Finally, the "peace process" industry — with its legions of consultants, pundits, academics and journalists — needs a steady supply of readers, listeners and funders who are either desperately worried that this latest round of talks will lead to the establishment of a Palestinian state, or that it will not. 

Conceived as early as the 1930s, the idea of two states between the Jordan River and the Mediterranean Sea all but disappeared from public consciousness between 1948 and 1967. Between 1967 and 1973 it re-emerged, advanced by a minority of "moderates" in each community. By the 1990s it was embraced by majorities on both sides as not only possible but, during the height of the Oslo peace process, probable. But failures of leadership in the face of tremendous pressures brought Oslo crashing down. These days no one suggests that a negotiated two-state "solution" is probable. The most optimistic insist that, for some brief period, it may still be conceivable. 

But many Israelis see the demise of the country as not just possible, but probable. The State of Israel has been established, not its permanence. The most common phrase in Israeli political discourse is some variation of "If X happens (or doesn't), the state will not survive!" Those who assume that Israel will always exist as a Zionist project should consider how quickly the Soviet, Pahlavi Iranian, apartheid South African, Baathist Iraqi and Yugoslavian states unraveled, and how little warning even sharp-eyed observers had that such transformations were imminent. 

In all these cases, presumptions about what was "impossible" helped protect brittle institutions by limiting political imagination. And when objective realities began to diverge dramatically from official common sense, immense pressures accumulated. 

JUST as a balloon filled gradually with air bursts when the limit of its tensile strength is passed, there are thresholds of radical, disruptive change in politics. When those thresholds are crossed, the impossible suddenly becomes probable, with revolutionary implications for governments and nations. As we see vividly across the Middle East, when forces for change and new ideas are stifled as completely and for as long as they have been in the Israel-Palestinian conflict, sudden and jagged change becomes increasingly likely. 

History offers many such lessons. Britain ruled Ireland for centuries, annexing it in 1801. By the mid-19th century the entire British political class treated Ireland's permanent incorporation as a fact of life. But bottled-up Irish fury produced repeated revolts. By the 1880s, the Irish question was the greatest issue facing the country; it led to mutiny in the army and near civil war before World War I. Once the war ended, it took only a few years until the establishment of an independent Ireland. What was inconceivable became a fact. 

France ruled Algeria for 130 years and never questioned the future of Algeria as an integral part of France. But enormous pressures accumulated, exploding into a revolution that left hundreds of thousands dead. Despite France's military victory over the rebels in 1959, Algeria soon became independent, and Europeans were evacuated from the country. 

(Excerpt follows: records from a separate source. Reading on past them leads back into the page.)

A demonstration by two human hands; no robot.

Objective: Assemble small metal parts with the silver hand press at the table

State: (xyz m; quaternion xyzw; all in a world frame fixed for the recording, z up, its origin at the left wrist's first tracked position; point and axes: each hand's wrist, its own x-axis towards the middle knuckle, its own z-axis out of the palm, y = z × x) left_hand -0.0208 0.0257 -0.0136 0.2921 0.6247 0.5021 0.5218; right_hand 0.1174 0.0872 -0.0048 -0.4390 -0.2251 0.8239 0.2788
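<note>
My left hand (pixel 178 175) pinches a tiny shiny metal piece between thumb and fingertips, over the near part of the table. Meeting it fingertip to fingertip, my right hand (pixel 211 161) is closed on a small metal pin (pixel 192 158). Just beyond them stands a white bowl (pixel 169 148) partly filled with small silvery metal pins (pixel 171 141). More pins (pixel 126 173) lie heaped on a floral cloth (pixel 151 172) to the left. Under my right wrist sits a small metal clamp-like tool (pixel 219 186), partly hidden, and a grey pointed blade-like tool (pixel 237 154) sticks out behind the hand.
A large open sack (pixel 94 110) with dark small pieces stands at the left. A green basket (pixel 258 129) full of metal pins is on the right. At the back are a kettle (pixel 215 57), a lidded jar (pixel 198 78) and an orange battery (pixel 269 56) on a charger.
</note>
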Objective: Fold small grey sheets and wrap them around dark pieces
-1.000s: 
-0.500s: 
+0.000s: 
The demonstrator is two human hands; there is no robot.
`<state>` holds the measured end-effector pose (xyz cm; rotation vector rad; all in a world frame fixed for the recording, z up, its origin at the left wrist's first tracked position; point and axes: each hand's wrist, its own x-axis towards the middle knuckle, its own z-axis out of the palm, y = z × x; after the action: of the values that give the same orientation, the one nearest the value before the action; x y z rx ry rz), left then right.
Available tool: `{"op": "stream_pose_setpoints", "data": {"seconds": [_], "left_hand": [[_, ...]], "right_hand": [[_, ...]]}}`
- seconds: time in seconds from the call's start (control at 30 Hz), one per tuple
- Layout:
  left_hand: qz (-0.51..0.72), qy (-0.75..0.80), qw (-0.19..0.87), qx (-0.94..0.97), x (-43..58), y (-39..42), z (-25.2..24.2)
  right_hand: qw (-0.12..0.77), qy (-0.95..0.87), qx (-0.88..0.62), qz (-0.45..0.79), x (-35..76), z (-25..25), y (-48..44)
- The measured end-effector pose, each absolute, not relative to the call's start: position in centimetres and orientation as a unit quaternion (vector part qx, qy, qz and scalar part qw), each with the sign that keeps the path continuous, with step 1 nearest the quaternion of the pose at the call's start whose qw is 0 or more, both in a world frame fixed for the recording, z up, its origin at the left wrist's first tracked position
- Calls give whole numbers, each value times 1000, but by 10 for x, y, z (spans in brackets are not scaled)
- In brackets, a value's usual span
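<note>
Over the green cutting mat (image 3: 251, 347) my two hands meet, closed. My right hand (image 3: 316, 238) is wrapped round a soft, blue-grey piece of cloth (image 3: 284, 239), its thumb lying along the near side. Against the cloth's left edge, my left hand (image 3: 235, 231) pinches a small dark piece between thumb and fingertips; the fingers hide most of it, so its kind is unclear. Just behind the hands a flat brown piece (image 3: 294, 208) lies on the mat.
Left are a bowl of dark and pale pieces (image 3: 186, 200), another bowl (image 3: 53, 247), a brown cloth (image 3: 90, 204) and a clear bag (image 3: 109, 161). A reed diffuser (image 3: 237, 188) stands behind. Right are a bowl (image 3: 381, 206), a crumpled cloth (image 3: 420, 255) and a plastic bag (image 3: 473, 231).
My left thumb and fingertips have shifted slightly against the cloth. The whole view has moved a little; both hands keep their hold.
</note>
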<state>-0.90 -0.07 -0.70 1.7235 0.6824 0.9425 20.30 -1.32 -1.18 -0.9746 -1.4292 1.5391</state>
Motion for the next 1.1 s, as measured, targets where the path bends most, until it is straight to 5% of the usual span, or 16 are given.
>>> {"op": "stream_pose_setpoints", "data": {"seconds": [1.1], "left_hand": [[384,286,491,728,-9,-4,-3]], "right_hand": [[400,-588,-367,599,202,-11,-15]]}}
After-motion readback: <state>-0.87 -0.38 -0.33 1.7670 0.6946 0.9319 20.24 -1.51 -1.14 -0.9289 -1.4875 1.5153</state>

And when Mikhail S. Gorbachev sought to save Soviet Communism by reforming it with the policies of glasnost and perestroika, he relied on the people's continuing belief in the permanence of the Soviet structure. But the forces for change that had already accumulated were overwhelming. Unable to separate freedom of expression and market reforms from the rest of the Soviet state project, Mr. Gorbachev's policies pushed the system beyond its breaking point. Within a few years, both the Soviet Union and the Communist regime were gone. 

Obsessive focus on preserving the theoretical possibility of a two-state solution is as irrational as rearranging deck chairs on the Titanic rather than steering clear of icebergs. But neither ships in the night nor the State of Israel can avoid icebergs unless they are seen. 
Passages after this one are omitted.